Saksikan Video Pilihan Berikut Ini:

2 dari 3 halaman

Sederhana tapi Perlu Modal

Andry menyebut teknologi Huntara Minasa terbilang sangat sederhana dan bisa direplikasi oleh warga. Bahkan, pihaknya sedang menyiapkan modul panduan pendirian bangunan. Hanya saja, biaya pendirian huntara relatif tinggi, mencapai Rp23,5 juta per buah, termasuk biaya mobilisasi.

"Bila ditambah dengan pekerjaan pemlesteran dinding, pemasangan daun pintu dan jendela, pekerjaan pemlesteran lantai, bangunan ini jadi hunian tetap dengan harga Rp40 juta," imbuhnya.

Harga yang relatif mahal itu dinilai sepadan dengan kualitasnya. Ia membandingkan sejumlah huntara yang berbiaya lebih murah biasanya dibuat dengan bahan tidak awet, dindingnya dari triplek atau anyaman bambu, beratap rendah, serta kurangnya nilai estetika bangunan.

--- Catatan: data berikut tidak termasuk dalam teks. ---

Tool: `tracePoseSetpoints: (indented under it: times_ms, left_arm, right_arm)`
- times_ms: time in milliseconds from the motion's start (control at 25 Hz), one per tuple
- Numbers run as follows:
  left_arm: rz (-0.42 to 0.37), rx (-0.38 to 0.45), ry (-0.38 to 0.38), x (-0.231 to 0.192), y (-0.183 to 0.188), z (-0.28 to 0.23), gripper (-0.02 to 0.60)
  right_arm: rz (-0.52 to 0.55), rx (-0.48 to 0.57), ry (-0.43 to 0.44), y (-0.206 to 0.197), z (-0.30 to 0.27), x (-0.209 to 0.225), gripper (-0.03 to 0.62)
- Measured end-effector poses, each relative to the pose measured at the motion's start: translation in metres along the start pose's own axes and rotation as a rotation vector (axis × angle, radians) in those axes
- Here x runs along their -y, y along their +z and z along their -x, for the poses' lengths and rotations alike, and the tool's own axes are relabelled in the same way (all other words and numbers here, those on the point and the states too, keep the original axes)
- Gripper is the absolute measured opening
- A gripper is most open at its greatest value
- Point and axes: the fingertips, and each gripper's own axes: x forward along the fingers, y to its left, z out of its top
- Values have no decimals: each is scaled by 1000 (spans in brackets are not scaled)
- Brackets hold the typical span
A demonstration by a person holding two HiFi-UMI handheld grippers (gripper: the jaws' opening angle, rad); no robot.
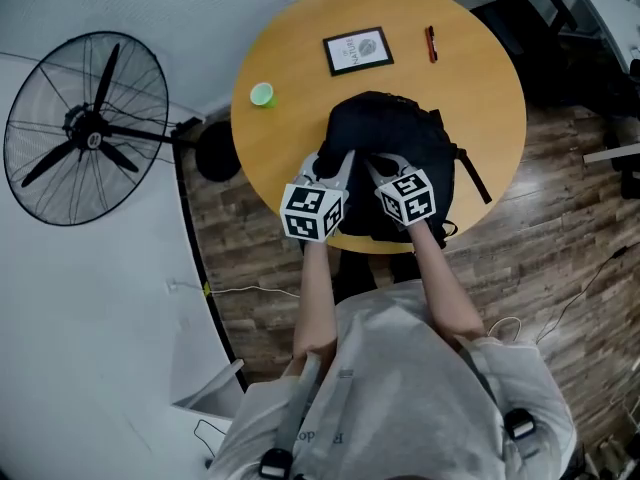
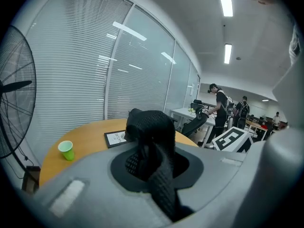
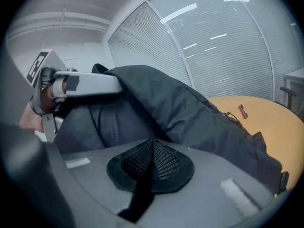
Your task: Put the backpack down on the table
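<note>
Backpack (image 1: 390,143) over near edge of table (image 1: 300,78); L gripper (image 1: 335,166) & R gripper (image 1: 378,170) jaws each pinching a mesh strap (image 2: 152,146), side by side.

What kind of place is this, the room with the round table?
Most likely an office. Glass partition walls with blinds run behind the round wooden table. Strip lights hang overhead, and the background holds desks, an office chair and people standing about.
</note>
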Motion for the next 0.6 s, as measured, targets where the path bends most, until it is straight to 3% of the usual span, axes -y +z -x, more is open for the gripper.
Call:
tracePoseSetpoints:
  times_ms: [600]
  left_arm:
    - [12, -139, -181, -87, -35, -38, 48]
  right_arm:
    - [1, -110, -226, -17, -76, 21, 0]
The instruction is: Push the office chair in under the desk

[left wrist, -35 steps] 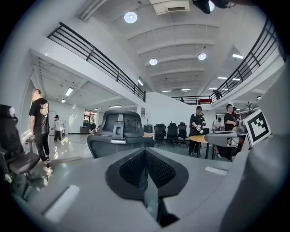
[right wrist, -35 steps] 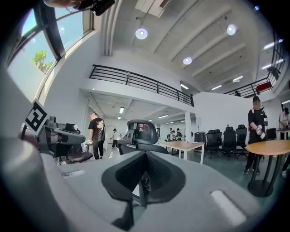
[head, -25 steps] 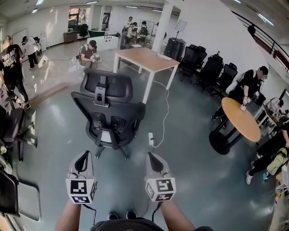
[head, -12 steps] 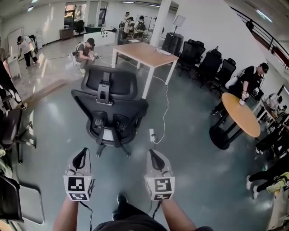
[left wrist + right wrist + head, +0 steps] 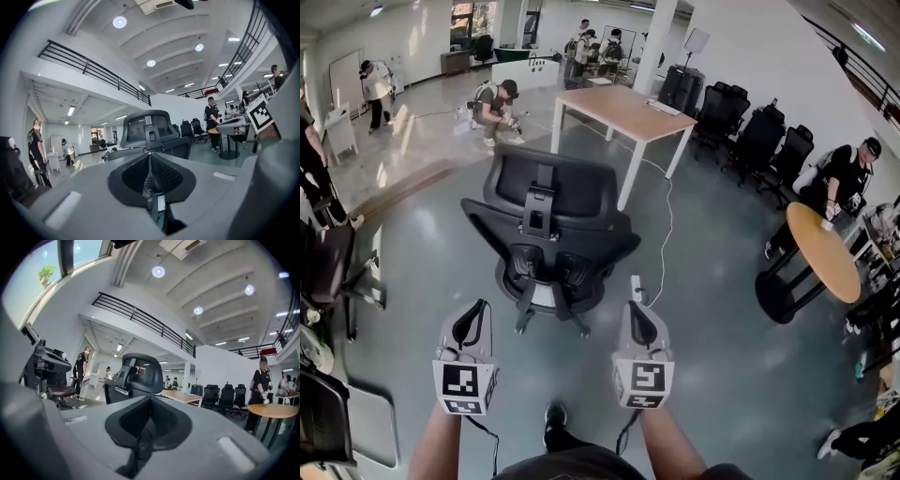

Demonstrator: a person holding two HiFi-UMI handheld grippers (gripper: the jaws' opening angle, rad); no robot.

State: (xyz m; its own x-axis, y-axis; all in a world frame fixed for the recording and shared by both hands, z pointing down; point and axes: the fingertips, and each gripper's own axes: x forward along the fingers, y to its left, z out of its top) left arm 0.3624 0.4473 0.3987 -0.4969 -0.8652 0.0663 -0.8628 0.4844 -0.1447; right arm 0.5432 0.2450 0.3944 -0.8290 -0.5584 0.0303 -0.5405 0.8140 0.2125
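Note:
A black mesh office chair (image 5: 546, 225) stands on the grey floor with its back and headrest toward me, a short way ahead of both grippers. The wooden desk (image 5: 623, 112) is beyond it, to the right. My left gripper (image 5: 473, 314) and right gripper (image 5: 636, 316) are held side by side, short of the chair and not touching it. In the left gripper view the chair (image 5: 147, 131) is straight ahead; the left gripper (image 5: 150, 161) has its jaws almost together, just opening, with nothing between them. The right gripper (image 5: 151, 404) is shut and empty, with the chair (image 5: 136, 376) ahead and the desk (image 5: 180, 397) behind it.
A white power strip (image 5: 636, 284) with a cable lies on the floor right of the chair. A round wooden table (image 5: 820, 253) with a person beside it stands at the right. Several black chairs (image 5: 750, 131) line the far right wall. Another chair (image 5: 328, 272) is at the left; people work at the back.
I have stepped forward and turned slightly, so the chair and desk sit a little further right and lower in the head view. Both grippers keep their side-by-side pose.

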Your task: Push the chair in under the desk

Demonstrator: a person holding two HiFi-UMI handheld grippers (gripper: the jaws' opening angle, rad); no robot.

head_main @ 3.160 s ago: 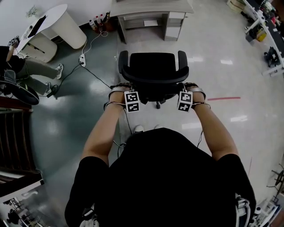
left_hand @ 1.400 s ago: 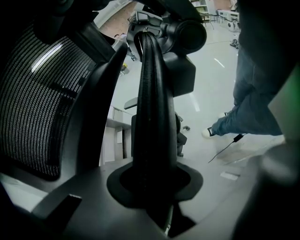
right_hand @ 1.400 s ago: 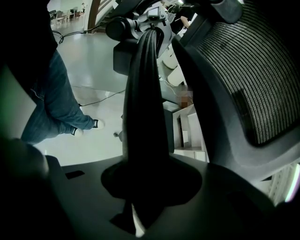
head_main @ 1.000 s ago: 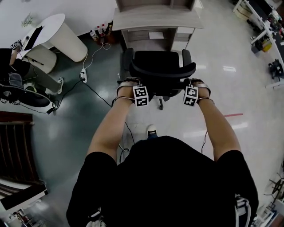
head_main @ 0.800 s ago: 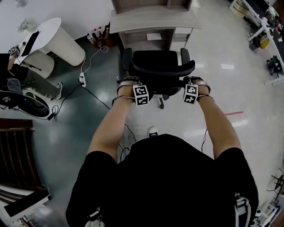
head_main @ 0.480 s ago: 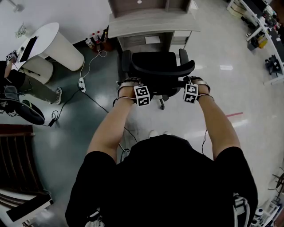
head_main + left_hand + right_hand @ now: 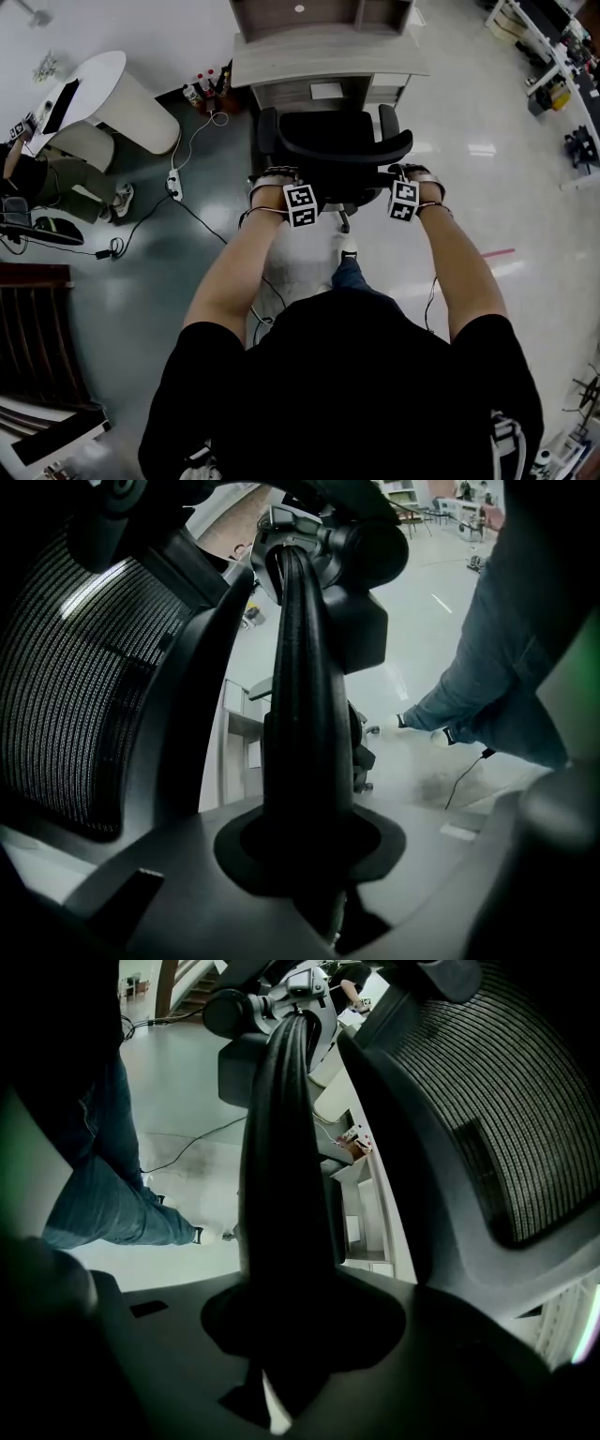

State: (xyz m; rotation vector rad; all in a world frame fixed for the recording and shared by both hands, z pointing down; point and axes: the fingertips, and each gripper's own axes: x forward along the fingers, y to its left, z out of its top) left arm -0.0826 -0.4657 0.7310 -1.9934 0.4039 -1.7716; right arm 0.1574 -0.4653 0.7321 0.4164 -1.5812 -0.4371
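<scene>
A black office chair [image 7: 336, 148] with a mesh back stands in front of the grey desk [image 7: 328, 53], its seat front just short of the desk's edge. My left gripper [image 7: 278, 181] is shut on the left edge of the chair's backrest, and my right gripper [image 7: 409, 176] on the right edge. In the left gripper view, the black backrest rim [image 7: 300, 714] runs up from between the jaws of my left gripper [image 7: 314, 860], with mesh [image 7: 66, 696] at the left. The right gripper view mirrors this: the rim [image 7: 281, 1176] sits in my right gripper [image 7: 281, 1340].
A white round table [image 7: 112, 80] stands at the far left, with a seated person [image 7: 56, 178] beside it. A power strip and cable [image 7: 174, 180] lie on the floor left of the chair. Bottles [image 7: 202, 91] stand by the desk's left leg. Shelving [image 7: 562, 66] lines the right.
The chair and both grippers have moved toward the desk, and the gap between seat and desk has shrunk. My leg has stepped forward behind the chair.
</scene>
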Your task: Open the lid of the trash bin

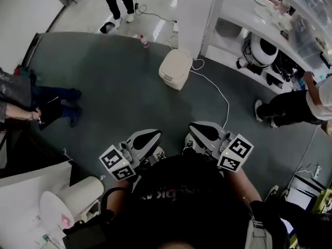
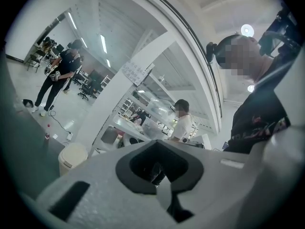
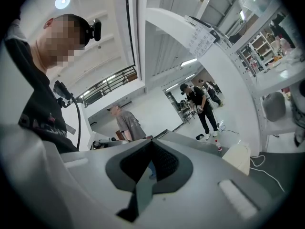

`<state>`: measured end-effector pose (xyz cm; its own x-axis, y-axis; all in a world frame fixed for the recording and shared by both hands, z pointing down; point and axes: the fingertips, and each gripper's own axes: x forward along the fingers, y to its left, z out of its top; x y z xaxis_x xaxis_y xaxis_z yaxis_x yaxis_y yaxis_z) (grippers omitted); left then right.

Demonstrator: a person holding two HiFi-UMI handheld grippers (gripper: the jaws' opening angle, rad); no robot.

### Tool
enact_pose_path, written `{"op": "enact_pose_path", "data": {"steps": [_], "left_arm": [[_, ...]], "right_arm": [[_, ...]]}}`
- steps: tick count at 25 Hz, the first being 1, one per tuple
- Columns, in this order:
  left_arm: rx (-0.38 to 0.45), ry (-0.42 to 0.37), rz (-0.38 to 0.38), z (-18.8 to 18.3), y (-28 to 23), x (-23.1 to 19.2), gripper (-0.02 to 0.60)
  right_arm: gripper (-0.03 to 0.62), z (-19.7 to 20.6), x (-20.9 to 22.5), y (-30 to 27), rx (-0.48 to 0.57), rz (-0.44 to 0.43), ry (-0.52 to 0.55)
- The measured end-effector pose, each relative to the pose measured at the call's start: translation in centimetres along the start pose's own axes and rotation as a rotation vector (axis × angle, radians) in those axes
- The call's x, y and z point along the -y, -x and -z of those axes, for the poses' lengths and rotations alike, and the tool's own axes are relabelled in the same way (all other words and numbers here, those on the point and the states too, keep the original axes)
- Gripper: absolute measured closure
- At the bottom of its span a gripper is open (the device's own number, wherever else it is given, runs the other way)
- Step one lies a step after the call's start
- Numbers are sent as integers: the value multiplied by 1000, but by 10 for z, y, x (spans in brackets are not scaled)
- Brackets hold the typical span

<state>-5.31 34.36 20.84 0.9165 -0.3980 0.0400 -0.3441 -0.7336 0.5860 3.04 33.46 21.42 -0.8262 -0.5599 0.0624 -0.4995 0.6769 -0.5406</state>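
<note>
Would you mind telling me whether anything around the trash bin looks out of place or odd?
Nothing is spilled or damaged. The trash bin stands upright, lid shut. Two oddities: a loose white cable snakes across the floor right beside it, a possible trip hazard, and a small bottle stands alone beyond it.

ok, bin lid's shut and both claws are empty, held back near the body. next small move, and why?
Probably walk closer to the trash bin and carry the right claw toward its lid. The bin stands closed on the grey floor well ahead, seemingly out of reach, while the right claw and the left claw are shut and empty, far short of it.
</note>
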Motion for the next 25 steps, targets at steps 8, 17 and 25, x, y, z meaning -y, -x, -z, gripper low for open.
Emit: {"op": "enact_pose_path", "data": {"steps": [8,17,25], "left_arm": [[4,10,-33,3,-37,-3,581],[14,10,-91,-5,-72,-6,581],[9,12,-126,-15,-81,-30,581]], "right_arm": [[588,-11,31,15,-15,-35,-17],[588,-29,59,30,-22,-87,-46],[588,-37,79,28,-12,-86,-68]]}}
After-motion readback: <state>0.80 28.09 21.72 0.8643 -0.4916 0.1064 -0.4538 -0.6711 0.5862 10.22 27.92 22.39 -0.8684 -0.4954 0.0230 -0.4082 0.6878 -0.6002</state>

"Alternatif huntara atau huntap ini memakai kombinasi antara rangka kayu dengan dinding ferrocement untuk memberikan ketahanan yang sangat baik terhadap gempa," jelasnya.

Bangunan ini, kata Andry, juga dibuat dengan sistem prefabrikasi, yakni rangka dinding kayu dan rangka atap disiapkan di tempat lain kemudian dibawa ke lapangan dan bisa didirikan dengan sangat cepat. Pengungsi sudah bisa menghuni huntara tersebut sementara proses pemlesteran berjalan.

"Dengan demikian, waktu tinggal di tenda yang tidak layak bisa jauh lebih singkat. Jadi, bisa mengurangi risiko sakit dan adanya gangguan mental. Selain itu, harga bangunan per unit bisa jauh lebih murah bila jumlah unit yang dibuat lebih banyak," jelasnya.